Recently, a student of mine, while learning exponentiation, asked me "but what does 'exponent' mean?" Like all questions I am unable to answer, I immediately became obsessed with answering it.
The process of exponentiation, of course, hasn't been around forever. The ancient Greeks started it all with their obsession with geometry, in which squaring and cubing numbers figured prominantly. The area of a square, for example, is x squared, and the area of a cube is x cubed (where x is the length of a side.) "x squared" was taken to mean x·x and "x cubed" was taken to mean x·x·x.
It wasn't until Diophantus of Alexandria (250 A.D.) that we saw the use of symbols to represent exponentiation, and he only had symbols for x-6 to x6, inclusive. Although this was a far cry from the usefullness of exponents of arbitrary size, it certainly improved the typography of algebra. It is worth noting that Diopantus' notation employed the use of the superscript, as we do today.
No further improvements were made in algebraic notation until Nicolas Oresme in the 14th century. This is hardly surprising considering the Middle Ages stretched between Diophantus and Oresme, casting mathematics into pitch blackness. While Oresme's notation may appear daft to us today, it was remarkable in that it allowed for arbitrary exponents (written as arabic numerals.)
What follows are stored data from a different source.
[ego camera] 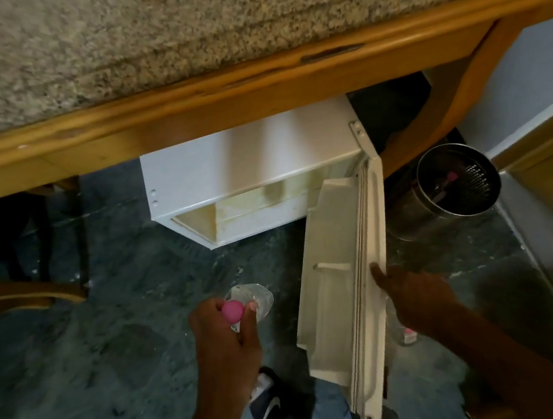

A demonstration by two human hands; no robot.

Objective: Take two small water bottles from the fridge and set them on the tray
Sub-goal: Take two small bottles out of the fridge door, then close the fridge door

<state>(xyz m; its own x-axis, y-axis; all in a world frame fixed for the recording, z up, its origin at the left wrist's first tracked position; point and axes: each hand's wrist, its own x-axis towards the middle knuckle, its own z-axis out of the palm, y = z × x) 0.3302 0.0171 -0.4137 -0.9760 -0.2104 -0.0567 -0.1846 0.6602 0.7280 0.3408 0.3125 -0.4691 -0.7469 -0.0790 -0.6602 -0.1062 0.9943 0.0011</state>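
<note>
Head view: looks down past a speckled stone countertop (179, 31) with a wooden edge, onto a white mini fridge (246, 164) tucked under it.
Fridge door: white door (349, 287) swung open toward the near right, inner shelves look bare.
Left hand: left hand (227, 335) is closed around the neck of a small clear water bottle (254, 301), fingers wrapped just under the pink cap (232, 310); held over the dark floor, near and left of the door.
Right hand: right hand (412, 297) has its fingers extended against the outer edge of the door; whether the palm also grips anything cannot be told.
Second bottle: a second clear bottle with a pink cap (407, 332) shows just below the right hand, behind the door edge; held or just standing there, unclear.
Tray: not in view.
Bin: metal mesh wastebasket (455, 185) stands to the right of the fridge, clear of both hands.
Progress: judged roughly half done. One bottle certainly out, the second probably out too.
Left to do: likely shut the door, then carry both bottles to the tray and set them down.
</note>
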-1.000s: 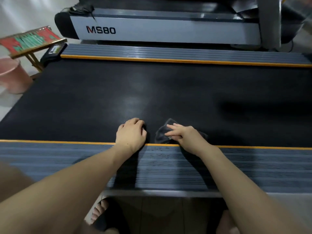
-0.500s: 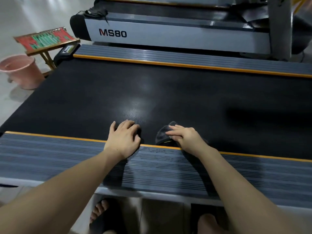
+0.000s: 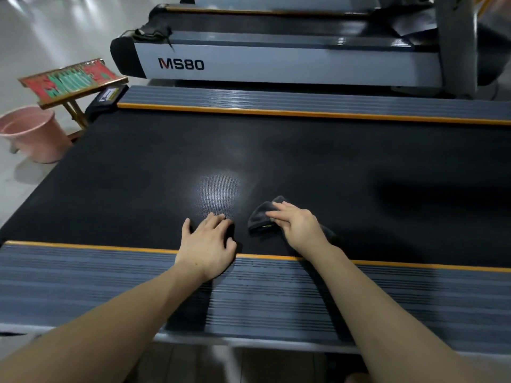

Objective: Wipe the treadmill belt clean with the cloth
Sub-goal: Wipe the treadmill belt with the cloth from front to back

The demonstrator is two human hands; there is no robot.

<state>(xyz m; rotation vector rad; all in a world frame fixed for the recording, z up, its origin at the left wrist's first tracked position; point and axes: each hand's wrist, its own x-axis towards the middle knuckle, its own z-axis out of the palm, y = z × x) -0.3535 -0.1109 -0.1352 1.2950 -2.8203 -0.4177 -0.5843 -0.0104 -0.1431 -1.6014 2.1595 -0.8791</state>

The notation we use today, xn, was introduced by Réne Descartes in the 17th century, along with such important ideas as the Cartesian plane (Descartes' Latin name was Cartesius.) At first I suspected that Descartes was the first to use the term exponent, but it appears that one of the Bernoullis (Johann, Jakob, Daniel or Nicolaus II) may have used it first. At any rate, that dates the use of the term to the 17th century.
The term itself comes from the Latin expone, "to put forth." That is, the exponent tells you how many times to "put forth" the base.